Огнищанин не солгал. Кунигунда и Ростислав действительно пребывали на ложе, когда пред ними предстал разгневанный Всеволод Ярославич.
Великий князь разразился длинной тирадой по поводу женской развращённости и сыновней непочтительности. Однако гневный тон вдруг перешёл в нечленораздельный хрип, после чего к ужасу застигнутых врасплох любовников и слуг Всеволод Ярославич страшно побледнел и без чувств рухнул на мозаичный пол.
Прибежавшие лекари кое-как привели великого князя в чувство. Однако разговаривать он не мог: отнялся язык.
Киевская знать была в смятении. Все решили, что Всеволод Ярославич долго не протянет. Среди бояр и купцов образовались две группы: одна выступала за то, чтобы киевский стол достался Владимиру Всеволодовичу; другая ратовала за то, чтобы великим князем стал Святополк Изяславич. В Новгород и Смоленск были отправлены гонцы.

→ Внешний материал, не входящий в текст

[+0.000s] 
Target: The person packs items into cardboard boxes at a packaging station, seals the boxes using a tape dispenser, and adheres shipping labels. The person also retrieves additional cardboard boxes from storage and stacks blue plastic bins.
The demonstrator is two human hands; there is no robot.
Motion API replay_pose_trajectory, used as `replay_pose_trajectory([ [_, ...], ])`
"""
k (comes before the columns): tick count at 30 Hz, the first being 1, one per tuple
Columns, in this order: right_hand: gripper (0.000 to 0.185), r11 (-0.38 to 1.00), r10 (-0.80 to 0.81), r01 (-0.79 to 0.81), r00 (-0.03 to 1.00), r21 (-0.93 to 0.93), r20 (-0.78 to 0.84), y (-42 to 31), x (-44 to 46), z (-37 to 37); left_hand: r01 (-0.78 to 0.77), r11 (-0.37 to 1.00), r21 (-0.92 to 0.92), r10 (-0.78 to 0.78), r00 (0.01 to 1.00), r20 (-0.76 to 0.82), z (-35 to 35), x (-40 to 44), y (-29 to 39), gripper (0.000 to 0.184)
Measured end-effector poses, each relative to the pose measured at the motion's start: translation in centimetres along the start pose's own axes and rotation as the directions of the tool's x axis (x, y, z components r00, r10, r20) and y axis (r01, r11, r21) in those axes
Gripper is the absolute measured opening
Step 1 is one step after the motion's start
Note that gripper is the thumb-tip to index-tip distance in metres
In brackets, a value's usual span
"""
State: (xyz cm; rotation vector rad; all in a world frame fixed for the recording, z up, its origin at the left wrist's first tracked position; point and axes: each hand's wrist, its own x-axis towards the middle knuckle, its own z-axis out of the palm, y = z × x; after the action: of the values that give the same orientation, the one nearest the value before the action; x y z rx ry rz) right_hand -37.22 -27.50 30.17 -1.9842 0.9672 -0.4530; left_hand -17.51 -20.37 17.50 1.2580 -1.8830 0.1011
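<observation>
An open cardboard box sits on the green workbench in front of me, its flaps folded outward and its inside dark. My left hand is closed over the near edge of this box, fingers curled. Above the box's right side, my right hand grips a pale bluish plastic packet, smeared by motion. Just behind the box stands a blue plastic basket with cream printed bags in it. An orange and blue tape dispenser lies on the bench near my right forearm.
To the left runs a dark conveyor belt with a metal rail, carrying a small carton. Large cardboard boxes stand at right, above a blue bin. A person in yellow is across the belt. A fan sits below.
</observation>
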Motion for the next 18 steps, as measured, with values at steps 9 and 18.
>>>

Вскоре Святополк и Владимир прибыли в Киев, причём оба с дружиной.
На двадцатый день после злосчастного обморока ко Всеволоду Ярославичу вернулась речь. Первой фразой, произнесённой им после долгого безмолвия, был вопрос: «Где Кунигунда?»
Слуги привели Кунигунду к постели больного. Вид Всеволода Ярославича с глубоко запавшими глазами и обострившимися скулами вызвал слезы у девушки. Она, стоя на коленях, принялась просить прощения у великого князя. В знак примирения Всеволод Ярославич протянул Кунигунде слабую руку.
Впоследствии лекари говорили втихомолку, что одно присутствие немки в опочивальне действует на больного лучше всяких лекарств. Самый опытный из лекарей заметил, что другого такого обморока Всеволод Ярославич не переживёт.
Видя, что великий князь пошёл на поправку, Святополк Изяславич уехал обратно в Новгород. Владимир задержался, дабы подождать полного выздоровления отца. Прежде всего Владимир спровадил в Переяславль своего сводного брата Ростислава, строго-настрого запретив ему показываться в Киеве.
Княгиня Анна, мать Ростислава, с самого начала не приветствовала сближение сына с дочерью графини Розамунды. Анна обещала Владимиру извещать его обо всех намерениях строптивого Ростислава, которому даже смерть отца казалась благом: ему удалось бы быть с Кунигундой.
Однако Владимира больше беспокоил не Ростислав, а Ростиславичи и поляки, которые вовсю бряцали оружием. Лишь надвигающаяся зима удержала их от очередного вторжения на Волынь.